While 2017 was safe for flying, it wasn’t exactly fun
Last year may have been a safe one for commercial flights, but it wasn’t a great one in terms of customer experience.
As Mashable pointed out, 2017 saw multiple mishaps that made passengers miserable. An 11-hour blackout at Atlanta’s international airport in December grounded more than 1,500 flights and stranded thousands of passengers. The FAA in July was asked to address shrinking airplane seat sizes.
United Airlines in April dragged a passenger off an overbooked flight after he refused to leave the seat he had paid for, prompting major backlash after a video of the incident went viral. Due to a scheduling system glitch, American Airlines accidentally allowed all of its pilots to take vacation during the holidays.
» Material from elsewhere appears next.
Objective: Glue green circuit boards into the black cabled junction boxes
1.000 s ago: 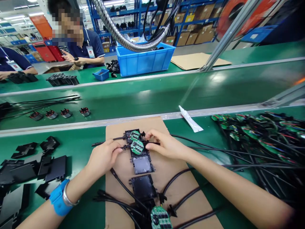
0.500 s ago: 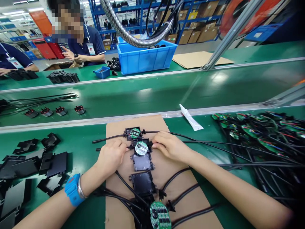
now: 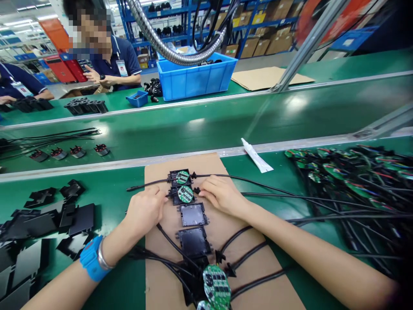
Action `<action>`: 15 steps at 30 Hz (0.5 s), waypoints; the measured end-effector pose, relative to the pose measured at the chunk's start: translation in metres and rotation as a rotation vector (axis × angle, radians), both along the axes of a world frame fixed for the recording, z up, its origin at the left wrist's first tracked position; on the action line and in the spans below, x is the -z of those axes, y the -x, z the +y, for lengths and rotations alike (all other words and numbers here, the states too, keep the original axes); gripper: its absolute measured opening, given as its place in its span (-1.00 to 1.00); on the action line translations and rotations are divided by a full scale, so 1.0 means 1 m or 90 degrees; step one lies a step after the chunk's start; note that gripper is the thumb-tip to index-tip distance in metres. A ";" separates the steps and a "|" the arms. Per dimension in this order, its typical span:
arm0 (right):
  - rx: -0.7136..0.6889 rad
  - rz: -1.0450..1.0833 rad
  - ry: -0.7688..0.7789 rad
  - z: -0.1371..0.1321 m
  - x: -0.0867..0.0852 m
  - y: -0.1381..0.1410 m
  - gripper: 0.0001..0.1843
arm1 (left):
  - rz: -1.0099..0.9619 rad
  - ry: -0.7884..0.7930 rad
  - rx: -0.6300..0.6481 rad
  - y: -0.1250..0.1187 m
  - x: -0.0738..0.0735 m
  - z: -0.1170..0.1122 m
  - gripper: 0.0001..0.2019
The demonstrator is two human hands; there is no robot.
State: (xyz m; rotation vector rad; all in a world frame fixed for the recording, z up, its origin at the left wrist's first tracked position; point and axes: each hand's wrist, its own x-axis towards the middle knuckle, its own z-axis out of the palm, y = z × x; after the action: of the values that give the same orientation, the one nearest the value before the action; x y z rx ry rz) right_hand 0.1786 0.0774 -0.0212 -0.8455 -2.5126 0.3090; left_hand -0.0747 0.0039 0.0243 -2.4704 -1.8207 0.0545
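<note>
My left hand [image 3: 144, 211] is closed at the left side of a black plastic case, its fingertips pinching a black cable there. On the right side my right hand [image 3: 222, 194] pinches the black cable [image 3: 258, 194] just behind its flared end. Between them a round green circuit board [image 3: 186, 194] lies on this case. Directly beyond it sits another black case with a similar round circuit board [image 3: 182, 177] and cables on both sides. Two bare black cases [image 3: 193, 242] lie nearer me on the cardboard sheet [image 3: 161, 275].
More wired round boards [image 3: 217, 284] lie at the near edge. Loose black plastic parts [image 3: 80, 218] are on the left, and a pile of wired boards [image 3: 351, 172] on the right. A white tube [image 3: 257, 156] lies beyond the cardboard. Two co-workers sit across, near a blue bin [image 3: 196, 79].
Both hands have shifted the second case with its board away from me and slightly left, up against the farthest case. A gap now separates it from the bare case nearer me.
</note>
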 end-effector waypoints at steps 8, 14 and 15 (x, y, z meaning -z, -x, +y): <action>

As Vox’s Alex Abad-Santos noted, airlines use a tactic of “calculated misery” with passengers, often making their baseline products and services so low-quality and unpleasant that many people are more willing to pay more to avoid them:
It’s like if a burger joint charged you for a patty of plain ground beef and a bun, then gave you the chance to make your burger more palatable by paying a seasoning fee, a medium-rare fee, and separate surcharges for lettuce, tomato, and onion. Or, in airline speak, a seat selection fee, a checked baggage fee, a wifi fee, a preboarding fee, an extra legroom fee, and so on.
In the airline industry, many services and amenities that use to be standard now qualify as an “upgrade.” Meanwhile, the “standard” experience is frequently so miserable that many people will pay to make it better.
And air travel isn’t off to the best of starts in 2018 in terms of passenger experience: A computer glitch with US Customs and Border Protection on Monday evening caused delays at several major airports for fliers coming to the US from abroad.